:: Work task ::
Please say how many lines in the records contain the word "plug", giving only the number.

:: Exercise material ::
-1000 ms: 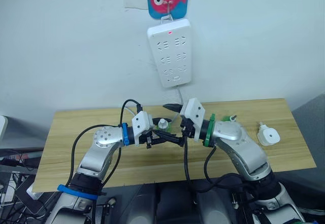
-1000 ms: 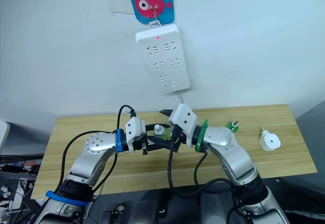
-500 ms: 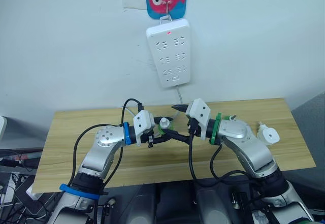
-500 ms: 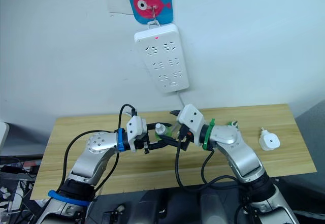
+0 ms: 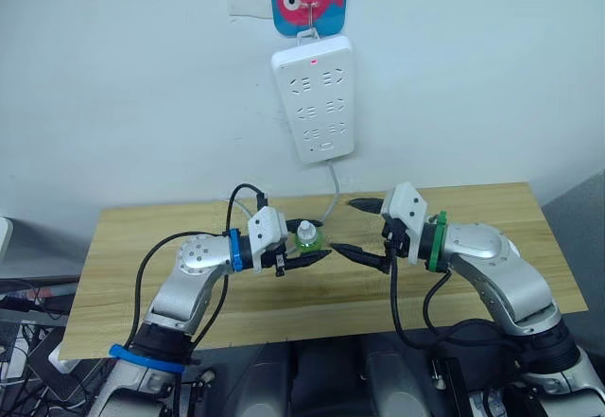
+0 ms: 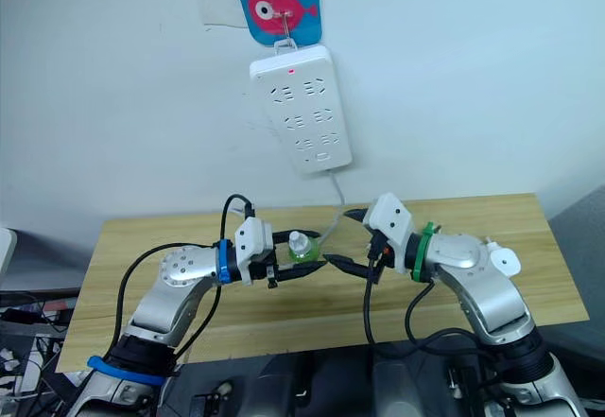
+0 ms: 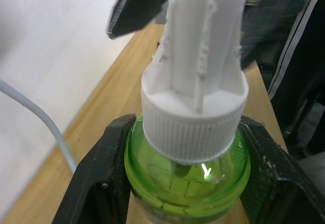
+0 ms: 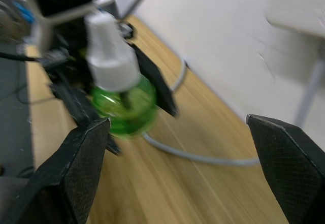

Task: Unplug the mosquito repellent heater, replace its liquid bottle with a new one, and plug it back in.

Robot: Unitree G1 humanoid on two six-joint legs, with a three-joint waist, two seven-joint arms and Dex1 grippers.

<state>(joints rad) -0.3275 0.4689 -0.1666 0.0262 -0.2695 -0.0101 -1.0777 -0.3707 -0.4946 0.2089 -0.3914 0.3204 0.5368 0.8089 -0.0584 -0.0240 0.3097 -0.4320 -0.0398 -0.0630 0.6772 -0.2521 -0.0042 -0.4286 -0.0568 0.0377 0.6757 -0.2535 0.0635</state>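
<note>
Item: green translucent liquid bottle with white ribbed cap [image 5: 306,237], pinched upright in left tool [image 5: 304,247] above the wooden worktop [image 5: 142,237]; right tool [image 5: 362,231] spread, empty, just beside; keep bottle vertical, grip firm for hand-over.

heater [image 6: 504,260]: largely hidden behind the right arm; only a white rounded edge is seen, to the right of the green bottle.
green bottle [image 7: 188,170]: its base is cut off by the picture's edge in the left wrist view, and its sides are covered by the left gripper [image 5: 307,247] jaws.
fish hanger [image 6: 280,3]: above the power strip [image 6: 301,109], cropped at the top edge.
cable [image 5: 333,190]: running from the strip toward the bottle, its lower end is lost behind the arms.
bench [image 5: 142,237]: front edge partly covered by both arms.
</note>
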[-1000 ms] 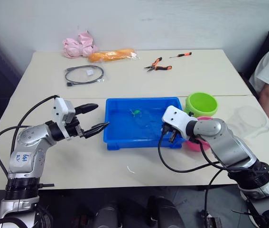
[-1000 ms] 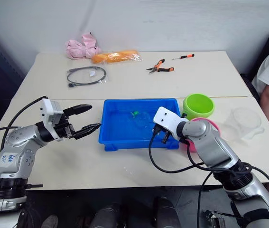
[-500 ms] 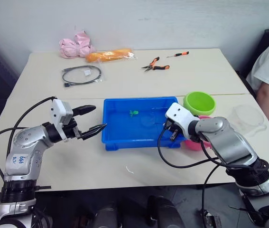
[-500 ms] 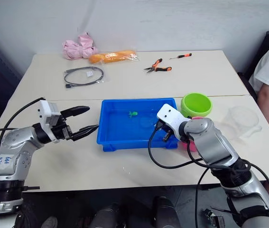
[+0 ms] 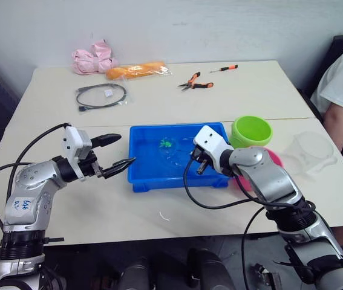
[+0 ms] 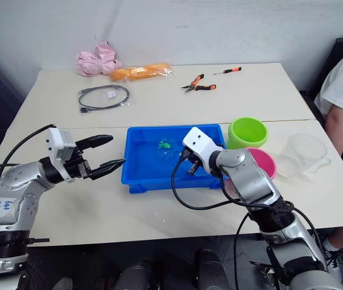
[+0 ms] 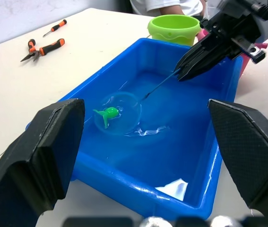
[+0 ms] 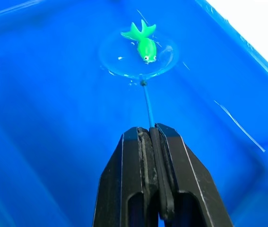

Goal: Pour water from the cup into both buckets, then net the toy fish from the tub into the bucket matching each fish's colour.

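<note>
Right arm reaches in from the right with its elbow bent, and the right gripper point(image 8: 153, 137) has both fingers pinched tight together, pointing down and forward. Left arm's bent at the left, left gripper point(image 5: 114, 152) spread wide open and gripping nothing.

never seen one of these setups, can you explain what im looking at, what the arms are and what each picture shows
This is a humanoid robot with two arms, each ending in a two-fingered black gripper. Two pictures come from cameras in its head, looking down over a table; the other two come from cameras on its wrists.

The right gripper is shut on the thin handle of a small net, dipped into a blue tub. A green toy fish sits over the net's ring. The left gripper hangs open beside the tub.

Near the tub stand a green bucket, a pink bucket and a clear cup. Pliers lie further back.
</note>
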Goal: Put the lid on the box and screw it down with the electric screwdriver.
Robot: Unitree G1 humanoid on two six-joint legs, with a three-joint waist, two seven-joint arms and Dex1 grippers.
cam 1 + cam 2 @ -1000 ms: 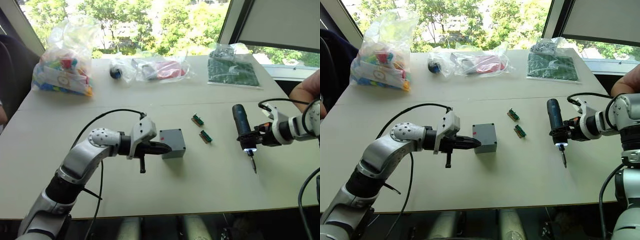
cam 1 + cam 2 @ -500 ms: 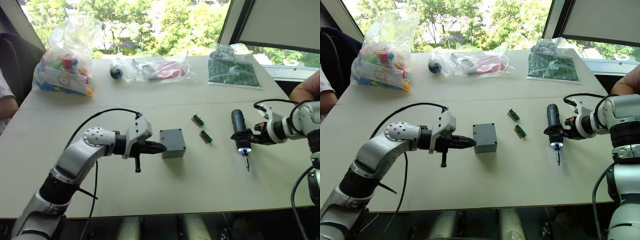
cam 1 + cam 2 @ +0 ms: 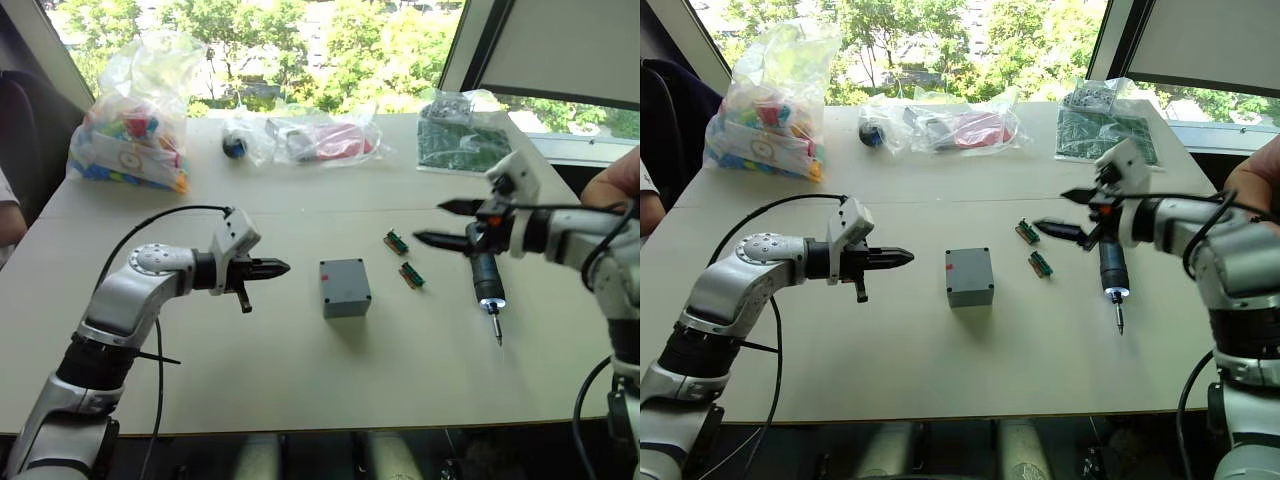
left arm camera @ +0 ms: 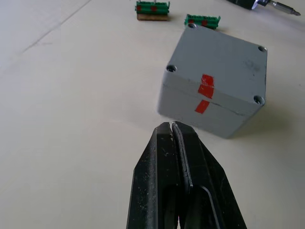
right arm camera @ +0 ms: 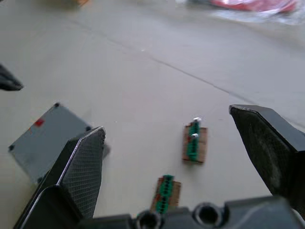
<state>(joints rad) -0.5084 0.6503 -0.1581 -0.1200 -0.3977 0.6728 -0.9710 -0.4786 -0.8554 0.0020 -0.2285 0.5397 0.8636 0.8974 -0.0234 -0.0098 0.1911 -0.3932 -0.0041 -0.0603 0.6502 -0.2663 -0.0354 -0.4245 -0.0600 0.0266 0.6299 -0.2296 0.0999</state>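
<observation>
box [image 3: 345,287]: grey, sitting mid-desk [image 3: 300,370] with the lid [image 4: 224,57] already on top, red marks lined up on lid and side
left claw [image 3: 283,267]: pinched fully together, empty, hovering just left of the box, tips aimed at it
right claw [image 3: 428,223]: spread wide, holding nothing, up above the desk right of the box
electric screwdriver [image 3: 486,281]: lying on the desk right of the box, tip lit
green connectors [image 3: 403,257]: two, between box and electric screwdriver

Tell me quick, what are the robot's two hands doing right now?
Left gripper: jaws closed, holding nothing.
Right gripper: jaws open, holding nothing.
</observation>
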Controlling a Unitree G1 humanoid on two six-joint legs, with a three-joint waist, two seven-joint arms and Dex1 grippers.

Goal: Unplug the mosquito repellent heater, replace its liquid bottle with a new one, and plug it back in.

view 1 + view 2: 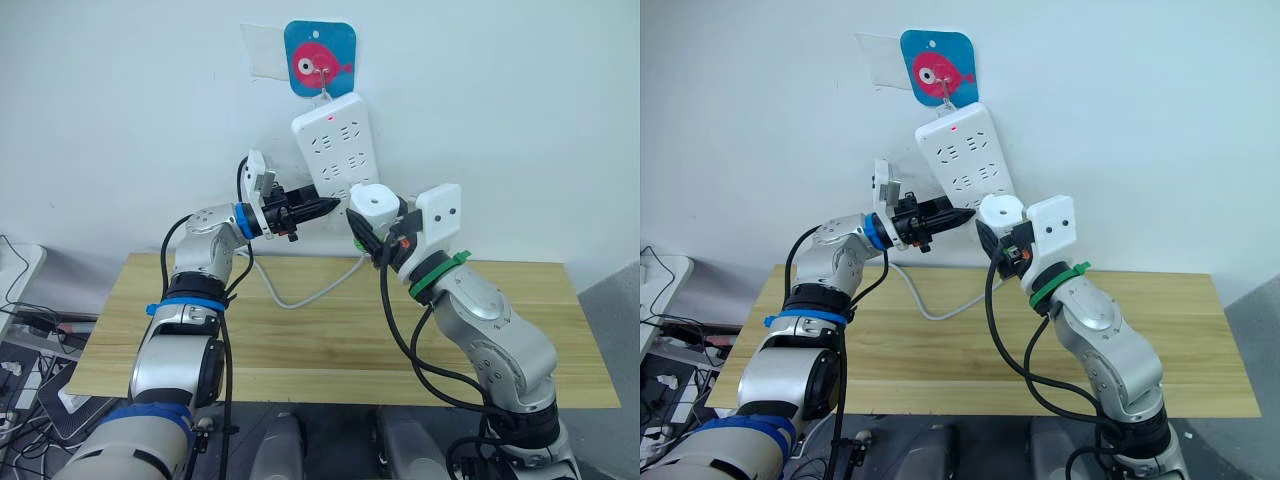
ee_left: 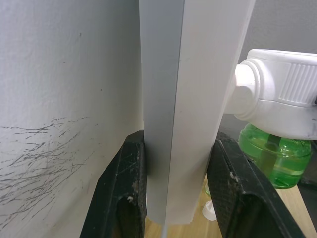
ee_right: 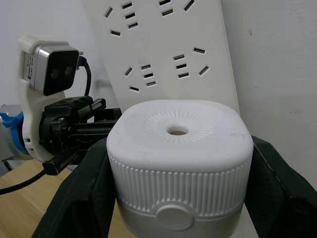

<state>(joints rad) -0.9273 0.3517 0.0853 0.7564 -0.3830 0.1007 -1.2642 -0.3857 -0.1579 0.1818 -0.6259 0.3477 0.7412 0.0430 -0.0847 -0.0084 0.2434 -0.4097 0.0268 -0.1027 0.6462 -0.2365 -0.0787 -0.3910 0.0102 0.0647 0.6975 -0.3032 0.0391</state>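
White heater (image 3: 177,158) is sitting at the strip (image 1: 335,145), clamped by the right end effector (image 3: 177,198), while the left end effector (image 2: 176,193) is pinching the strip's lower edge, so bracing firmly and moving straight along the prongs is looking wise.

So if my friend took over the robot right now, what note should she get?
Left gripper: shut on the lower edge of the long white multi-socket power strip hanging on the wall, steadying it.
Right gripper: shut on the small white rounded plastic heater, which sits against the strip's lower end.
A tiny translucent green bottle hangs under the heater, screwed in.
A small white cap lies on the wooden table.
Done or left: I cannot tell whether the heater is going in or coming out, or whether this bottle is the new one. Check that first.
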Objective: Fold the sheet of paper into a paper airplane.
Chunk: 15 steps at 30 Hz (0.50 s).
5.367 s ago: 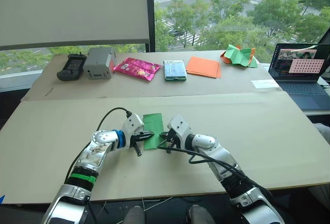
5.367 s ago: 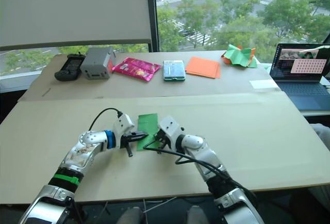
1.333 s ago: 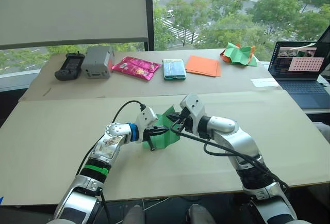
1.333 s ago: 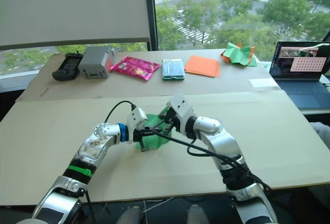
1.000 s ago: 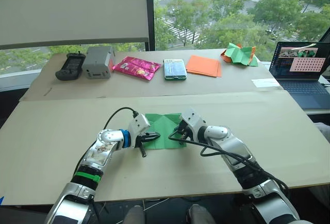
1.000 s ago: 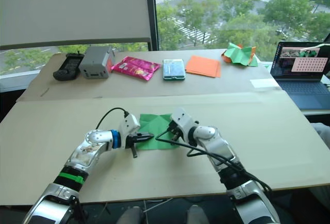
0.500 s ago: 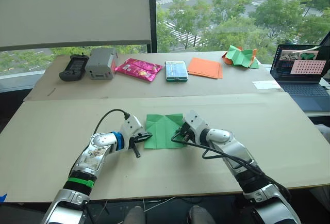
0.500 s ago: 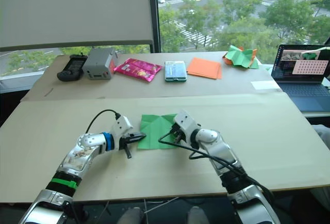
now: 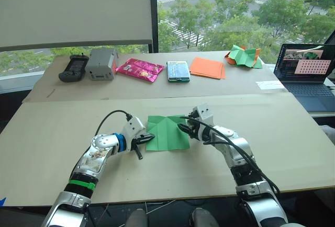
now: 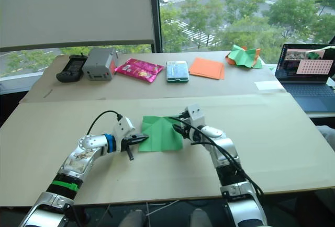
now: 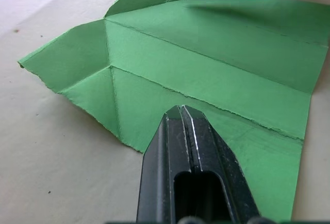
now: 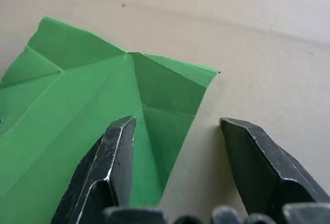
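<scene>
Early stage — the sheet of paper point(image 9: 166, 132) lies opened flat at centre frame on the bench point(image 9: 293, 148), creased only. Left gripper point(image 9: 146, 138) pressed together at its edge; right gripper point(image 12: 175, 154) spread apart over the far corner — wings remain unfolded.

A pale cardboard-topped table point(image 9: 293, 148) stands near; behind it, a wide window point(image 9: 235, 12) (daylit trees, streets) with a lowered blind point(image 9: 73, 10) far left.

Bright daylight floods from the tall window point(image 9: 230, 12) above; my wrist close-ups blur softly at the edges.
</scene>
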Motion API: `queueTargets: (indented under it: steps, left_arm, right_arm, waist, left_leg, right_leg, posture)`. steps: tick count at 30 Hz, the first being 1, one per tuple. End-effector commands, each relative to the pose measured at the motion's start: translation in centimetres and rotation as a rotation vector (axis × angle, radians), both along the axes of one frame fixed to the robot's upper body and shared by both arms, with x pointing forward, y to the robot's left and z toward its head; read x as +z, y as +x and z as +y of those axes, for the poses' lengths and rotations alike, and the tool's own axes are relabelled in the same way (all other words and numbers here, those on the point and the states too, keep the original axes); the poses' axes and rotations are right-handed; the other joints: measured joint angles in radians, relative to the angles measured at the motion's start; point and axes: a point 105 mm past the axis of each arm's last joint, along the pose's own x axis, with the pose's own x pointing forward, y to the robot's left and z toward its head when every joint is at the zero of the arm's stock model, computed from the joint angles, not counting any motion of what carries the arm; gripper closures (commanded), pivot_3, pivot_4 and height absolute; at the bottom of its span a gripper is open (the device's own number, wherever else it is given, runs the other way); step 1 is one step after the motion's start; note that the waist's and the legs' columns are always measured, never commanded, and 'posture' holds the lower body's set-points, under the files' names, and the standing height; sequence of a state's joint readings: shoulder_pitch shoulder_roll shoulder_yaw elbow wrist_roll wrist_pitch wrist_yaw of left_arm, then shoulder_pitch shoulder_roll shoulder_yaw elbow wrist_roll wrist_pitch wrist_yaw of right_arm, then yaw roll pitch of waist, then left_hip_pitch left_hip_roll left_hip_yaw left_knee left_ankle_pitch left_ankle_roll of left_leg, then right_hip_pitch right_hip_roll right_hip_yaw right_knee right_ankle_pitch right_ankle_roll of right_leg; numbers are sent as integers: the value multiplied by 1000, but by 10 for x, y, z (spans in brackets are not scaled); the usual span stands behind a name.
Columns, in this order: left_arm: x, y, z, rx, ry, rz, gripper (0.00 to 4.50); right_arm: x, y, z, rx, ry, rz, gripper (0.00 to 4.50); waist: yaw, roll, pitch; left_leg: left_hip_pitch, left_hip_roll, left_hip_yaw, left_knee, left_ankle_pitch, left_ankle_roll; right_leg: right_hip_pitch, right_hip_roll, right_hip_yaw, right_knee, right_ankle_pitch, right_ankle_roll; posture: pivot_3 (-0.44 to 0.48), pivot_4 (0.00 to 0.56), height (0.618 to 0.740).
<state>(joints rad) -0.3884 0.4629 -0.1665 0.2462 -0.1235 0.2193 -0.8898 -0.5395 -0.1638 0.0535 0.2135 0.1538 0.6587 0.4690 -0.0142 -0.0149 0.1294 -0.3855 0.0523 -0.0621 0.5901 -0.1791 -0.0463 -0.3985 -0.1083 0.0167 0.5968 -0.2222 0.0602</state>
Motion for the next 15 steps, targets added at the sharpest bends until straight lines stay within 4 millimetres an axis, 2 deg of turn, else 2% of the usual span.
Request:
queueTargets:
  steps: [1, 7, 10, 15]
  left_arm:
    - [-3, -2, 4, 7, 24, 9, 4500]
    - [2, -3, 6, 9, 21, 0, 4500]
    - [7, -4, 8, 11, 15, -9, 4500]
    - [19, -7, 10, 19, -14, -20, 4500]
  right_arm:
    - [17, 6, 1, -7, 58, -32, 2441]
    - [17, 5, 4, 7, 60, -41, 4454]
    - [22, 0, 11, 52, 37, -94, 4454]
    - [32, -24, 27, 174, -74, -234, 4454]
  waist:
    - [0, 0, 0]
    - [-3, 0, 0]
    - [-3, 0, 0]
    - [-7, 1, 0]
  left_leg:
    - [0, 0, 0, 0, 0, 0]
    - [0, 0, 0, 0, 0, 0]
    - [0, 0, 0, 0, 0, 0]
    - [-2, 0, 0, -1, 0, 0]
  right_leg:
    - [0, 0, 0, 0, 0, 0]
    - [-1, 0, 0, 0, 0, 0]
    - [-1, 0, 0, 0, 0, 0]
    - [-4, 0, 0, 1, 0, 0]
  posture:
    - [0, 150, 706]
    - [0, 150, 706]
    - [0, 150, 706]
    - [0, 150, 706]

:: Exercise result ::
2